▶ [WHAT NEEDS TO BE DONE]: Exactly reproduce the lines beginning with the line that includes "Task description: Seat" and ending with the last line of the data.

▶ [DATA SEGMENT]:
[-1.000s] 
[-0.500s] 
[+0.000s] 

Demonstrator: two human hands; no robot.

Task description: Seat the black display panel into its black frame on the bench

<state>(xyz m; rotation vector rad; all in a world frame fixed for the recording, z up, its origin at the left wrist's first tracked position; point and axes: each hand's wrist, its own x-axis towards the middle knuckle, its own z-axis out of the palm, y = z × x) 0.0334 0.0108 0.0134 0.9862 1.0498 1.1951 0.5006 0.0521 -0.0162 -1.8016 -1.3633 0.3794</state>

▶ [RESPONSE TO THE EXERCISE]:
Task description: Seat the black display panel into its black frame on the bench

<state>(xyz m; rotation vector rad; all in a world frame fixed for the recording, z up, its origin at the left wrist's first tracked position; point and axes: each hand's wrist, its own x-axis towards the middle knuckle, its own z-axis out of the palm, y = z × x) 0.0334 0.0108 0.0134 0.9862 1.0498 1.1951 0.5006 0.0521 -0.0162 -1.8016 -1.3633 0.3794</state>

There is nothing else to add to the answer.